Default installation of Familiar includes support for SSH, JFFS2, Python and XFree86. Familiar uses JFFS2 as file system to store files in ROM, as opposed to ext2 used in Zaurus and other Linux PDA. Familiar also includes a packaging system called ipkg which manage installation, update and removal of packages.
JOURNALING FLASH FILE SYSTEM, VERSION 2 (JFFS2)

Familiar stores user files and applications in ROM instead of the storage area in RAM, as featured in Windows Pocket PC and Palm OS. Hence, a hard reset (cold reboot) on Familiar will not erase user files and external applications.

Familiar uses JFFS2 (Journaling Flash File System, version 2), a log-structure file system which is the successor to JFFS (version 1).

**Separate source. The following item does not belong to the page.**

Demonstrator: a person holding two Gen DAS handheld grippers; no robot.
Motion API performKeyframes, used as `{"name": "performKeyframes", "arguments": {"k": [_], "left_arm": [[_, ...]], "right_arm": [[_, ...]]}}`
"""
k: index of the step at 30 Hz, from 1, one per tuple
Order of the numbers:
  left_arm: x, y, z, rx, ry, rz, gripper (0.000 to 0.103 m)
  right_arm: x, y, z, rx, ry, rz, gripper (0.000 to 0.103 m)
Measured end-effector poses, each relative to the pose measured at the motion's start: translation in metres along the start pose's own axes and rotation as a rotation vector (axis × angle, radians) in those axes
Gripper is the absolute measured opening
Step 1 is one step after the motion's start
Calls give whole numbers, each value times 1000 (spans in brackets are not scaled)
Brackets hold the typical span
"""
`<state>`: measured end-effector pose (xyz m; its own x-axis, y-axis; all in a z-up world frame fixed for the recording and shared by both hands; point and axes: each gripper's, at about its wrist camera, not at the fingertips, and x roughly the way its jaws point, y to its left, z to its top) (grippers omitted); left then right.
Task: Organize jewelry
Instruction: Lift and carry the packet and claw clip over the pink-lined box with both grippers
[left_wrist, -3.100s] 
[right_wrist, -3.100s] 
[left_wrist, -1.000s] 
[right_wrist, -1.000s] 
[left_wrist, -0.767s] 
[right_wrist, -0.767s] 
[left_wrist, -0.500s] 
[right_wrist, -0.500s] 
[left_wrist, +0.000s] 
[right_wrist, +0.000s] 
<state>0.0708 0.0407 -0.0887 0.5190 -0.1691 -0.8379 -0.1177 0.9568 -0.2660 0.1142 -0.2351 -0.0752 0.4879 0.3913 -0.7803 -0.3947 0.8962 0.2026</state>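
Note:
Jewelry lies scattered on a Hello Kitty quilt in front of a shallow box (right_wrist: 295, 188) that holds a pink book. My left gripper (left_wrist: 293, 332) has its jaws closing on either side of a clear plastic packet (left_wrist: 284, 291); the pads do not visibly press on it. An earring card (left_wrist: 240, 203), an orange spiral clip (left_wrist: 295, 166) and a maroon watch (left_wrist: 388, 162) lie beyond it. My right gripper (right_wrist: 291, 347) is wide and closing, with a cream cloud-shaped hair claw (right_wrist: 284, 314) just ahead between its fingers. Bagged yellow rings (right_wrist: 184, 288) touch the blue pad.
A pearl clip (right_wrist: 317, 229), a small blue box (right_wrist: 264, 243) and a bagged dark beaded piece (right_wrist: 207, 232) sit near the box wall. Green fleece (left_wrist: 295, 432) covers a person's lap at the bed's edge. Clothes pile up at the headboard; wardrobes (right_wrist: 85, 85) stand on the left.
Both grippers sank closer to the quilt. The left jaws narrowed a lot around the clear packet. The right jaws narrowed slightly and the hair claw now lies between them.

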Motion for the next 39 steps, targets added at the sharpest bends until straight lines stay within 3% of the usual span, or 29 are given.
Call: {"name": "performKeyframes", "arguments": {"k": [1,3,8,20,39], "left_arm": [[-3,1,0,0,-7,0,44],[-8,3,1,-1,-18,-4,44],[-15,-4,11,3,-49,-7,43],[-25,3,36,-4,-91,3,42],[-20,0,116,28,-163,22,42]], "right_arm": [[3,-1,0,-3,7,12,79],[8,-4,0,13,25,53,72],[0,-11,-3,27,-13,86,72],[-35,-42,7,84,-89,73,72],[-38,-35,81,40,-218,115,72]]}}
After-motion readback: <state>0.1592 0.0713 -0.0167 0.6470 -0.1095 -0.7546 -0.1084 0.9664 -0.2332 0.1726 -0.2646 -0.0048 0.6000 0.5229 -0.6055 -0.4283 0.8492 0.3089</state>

JFFS2 is used in flash memory devices, such as PDA’s ROM. JFFS was designed to manage flash memory usage effectively, by taking into account the characteristics of flash memory, and the high possibility of improper shutdown in embedded system devices (Yaghmour, 2003). Flash memory chips are arranged in block. When resetting bits from zero to one, also known as “erasing”, it will erase the entire block instead of the individual bits (Woodhouse, 2001).

Furthermore, flash chips have a lifetime which is measured in the number of erase cycles. Each block has a lifespan of approximately 100,000 erases. A process known as “wear leveling” is used in JFFS to ensure all areas of the memory are evenly used. JFFS2 for instance will prevent the erase of the entire block to rewrite a single byte. Standard file systems such as ext2 does not provide wear leveling and power-down-safe file system which suits the flash medium characteristics (Malik, 2001). In standard block based file system, files changes are stored in block.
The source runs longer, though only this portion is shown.